Hey there! In this blog post, I’m going to walk you through how I deployed the DeepSeek Model R1 8B on AWS using Terraform and GitHub Actions. If you’ve ever tried deploying a machine learning model, you know it can get pretty complicated—especially when you’re juggling multiple AWS services. To make things easier, I decided to automate the whole process using Terraform for infrastructure as code and GitHub Actions for CI/CD. Spoiler alert: it worked like a charm!
This project involved setting up an EC2 instance, an Application Load Balancer (ALB), security groups, IAM roles, and even a custom domain using Route 53. The best part? Everything was automated, so I didn’t have to manually configure resources every time I made a change. Whether you’re a seasoned DevOps pro or just getting started with cloud deployments, I hope this walkthrough gives you some useful insights (and maybe saves you a few headaches along the way).
Table of Contents
- Introduction
- Project Overview
-
Terraform Configuration
- Provider Configuration
- Security Groups
- Load Balancer (ALB)
- EC2 Instance
- IAM Roles and Instance Profile
- Route 53 DNS Record
- Terraform Backend (S3)
-
GitHub Actions Workflow
- Workflow Triggers
- Setup Job
- Apply Job
- Post-Apply Job
- Destroy Job
- The Application in Action (Result)
- *Challenges Faced & Lessons Learned *
- Future Improvements
- Conclusion
1. Introduction
Deploying machine learning models in production can be a complex task, especially when it involves multiple AWS services. To streamline this process, I used Terraform to define the infrastructure as code and GitHub Actions to automate the deployment pipeline. This approach ensures consistency, scalability, and repeatability.
2. Project Overview
The goal of this project was to deploy the DeepSeek Model R1 on AWS, making it accessible via a web interface (OpenWebUI) and an API (Ollama).
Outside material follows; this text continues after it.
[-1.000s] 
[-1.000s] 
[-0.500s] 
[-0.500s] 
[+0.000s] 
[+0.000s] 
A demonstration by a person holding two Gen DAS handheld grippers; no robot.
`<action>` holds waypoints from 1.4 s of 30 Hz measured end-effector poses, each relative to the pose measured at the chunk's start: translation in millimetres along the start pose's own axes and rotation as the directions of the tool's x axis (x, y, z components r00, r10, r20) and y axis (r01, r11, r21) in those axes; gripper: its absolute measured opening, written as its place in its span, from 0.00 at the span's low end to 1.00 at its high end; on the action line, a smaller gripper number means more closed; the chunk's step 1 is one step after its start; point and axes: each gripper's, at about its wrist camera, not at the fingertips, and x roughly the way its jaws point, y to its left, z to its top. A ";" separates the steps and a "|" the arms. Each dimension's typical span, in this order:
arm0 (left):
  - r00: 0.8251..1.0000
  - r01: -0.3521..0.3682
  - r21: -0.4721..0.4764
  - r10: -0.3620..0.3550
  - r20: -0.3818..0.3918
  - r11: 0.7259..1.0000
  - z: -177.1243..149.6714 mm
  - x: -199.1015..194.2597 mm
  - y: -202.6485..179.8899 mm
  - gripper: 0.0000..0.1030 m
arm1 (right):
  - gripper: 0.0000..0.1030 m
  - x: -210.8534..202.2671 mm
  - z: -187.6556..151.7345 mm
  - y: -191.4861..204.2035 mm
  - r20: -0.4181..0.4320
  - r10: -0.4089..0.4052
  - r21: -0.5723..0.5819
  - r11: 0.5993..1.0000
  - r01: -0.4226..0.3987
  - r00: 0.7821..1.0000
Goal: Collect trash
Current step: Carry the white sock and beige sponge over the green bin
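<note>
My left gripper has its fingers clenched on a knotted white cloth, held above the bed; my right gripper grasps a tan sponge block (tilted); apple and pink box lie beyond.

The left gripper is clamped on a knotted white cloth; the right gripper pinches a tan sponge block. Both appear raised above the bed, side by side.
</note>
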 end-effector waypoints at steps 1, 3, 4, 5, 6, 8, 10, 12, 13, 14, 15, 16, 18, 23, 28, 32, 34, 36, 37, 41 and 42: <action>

The infrastructure includes:
- EC2 Instance: Hosts the DeepSeek model in a Docker container and associated services.
- Application Load Balancer (ALB): Distributes traffic to the EC2 instance and handles SSL termination.
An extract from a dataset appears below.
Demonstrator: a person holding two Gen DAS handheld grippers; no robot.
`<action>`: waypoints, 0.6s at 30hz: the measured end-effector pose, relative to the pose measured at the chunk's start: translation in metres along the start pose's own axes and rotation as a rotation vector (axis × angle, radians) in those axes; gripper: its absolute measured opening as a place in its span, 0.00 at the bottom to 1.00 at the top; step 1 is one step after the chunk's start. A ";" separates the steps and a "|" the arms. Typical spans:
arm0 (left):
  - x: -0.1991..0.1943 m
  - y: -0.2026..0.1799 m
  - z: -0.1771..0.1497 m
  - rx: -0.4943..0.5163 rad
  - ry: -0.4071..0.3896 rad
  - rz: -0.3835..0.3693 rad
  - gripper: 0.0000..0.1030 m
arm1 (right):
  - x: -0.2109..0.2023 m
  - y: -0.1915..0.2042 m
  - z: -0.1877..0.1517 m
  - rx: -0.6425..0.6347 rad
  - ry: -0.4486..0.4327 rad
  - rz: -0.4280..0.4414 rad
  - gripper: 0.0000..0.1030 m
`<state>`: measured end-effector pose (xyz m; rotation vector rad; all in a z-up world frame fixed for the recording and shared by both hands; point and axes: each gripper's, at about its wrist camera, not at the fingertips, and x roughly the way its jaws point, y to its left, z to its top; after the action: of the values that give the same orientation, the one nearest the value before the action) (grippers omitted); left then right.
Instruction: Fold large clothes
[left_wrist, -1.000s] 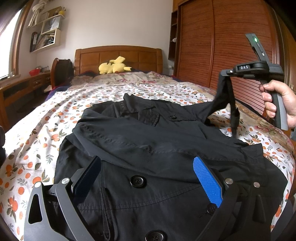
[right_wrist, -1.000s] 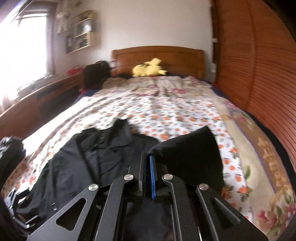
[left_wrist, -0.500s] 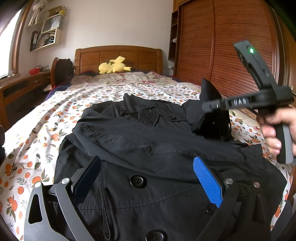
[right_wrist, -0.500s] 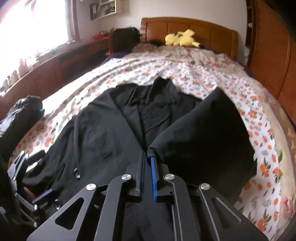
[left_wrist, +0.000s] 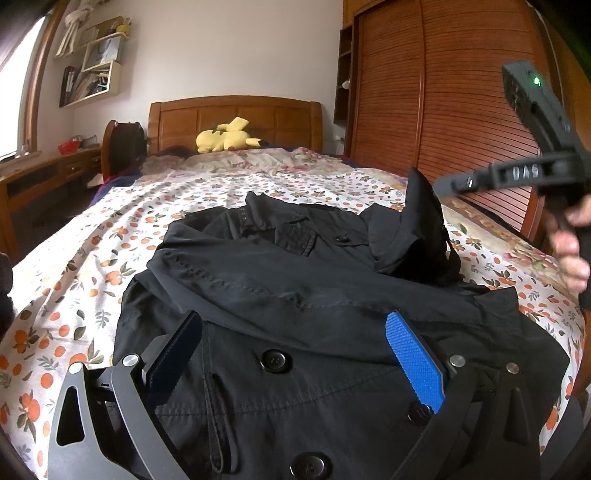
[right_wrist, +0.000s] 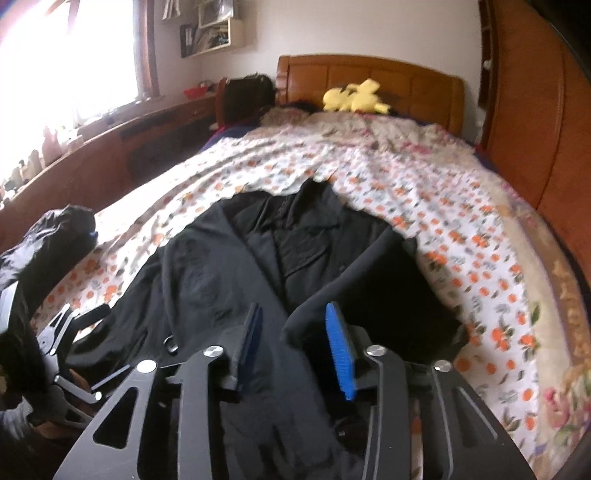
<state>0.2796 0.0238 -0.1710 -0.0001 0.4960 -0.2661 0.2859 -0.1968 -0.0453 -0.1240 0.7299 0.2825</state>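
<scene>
A black buttoned coat (left_wrist: 295, 288) lies face up on the flowered bedspread (left_wrist: 92, 266); it also shows in the right wrist view (right_wrist: 229, 280). Its left sleeve is folded across the chest. Its right sleeve (left_wrist: 421, 236) lies bunched on the coat's right shoulder and also shows in the right wrist view (right_wrist: 388, 288). My left gripper (left_wrist: 291, 354) is open and empty, low over the coat's front buttons. My right gripper (right_wrist: 293, 343) is open above the coat, the sleeve edge just ahead of its blue pad. It shows at the right of the left wrist view (left_wrist: 439, 186).
A yellow plush toy (left_wrist: 225, 140) lies by the wooden headboard (left_wrist: 236, 114). A slatted wooden wardrobe (left_wrist: 461, 110) runs along the bed's right side. A desk (left_wrist: 40, 181) and a black bag (left_wrist: 123, 147) stand at the left. A dark bundle (right_wrist: 48, 236) lies at the bed's left edge.
My right gripper carried the right sleeve inward over the coat, lowered it and opened, letting the sleeve go. My left gripper stayed open and still.
</scene>
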 end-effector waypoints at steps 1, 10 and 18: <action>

- Security Groups: Control inbound and outbound traffic to the ALB and EC2 instance.
- IAM Roles: Provide the necessary permissions for the EC2 instance.
- Route 53: Manages DNS records for the ALB. I just employed a cetificate I already have in us-east-1 and a ready public hosted zone in same region.
- Terraform Backend: Stores the Terraform state file in an S3 bucket for team collaboration.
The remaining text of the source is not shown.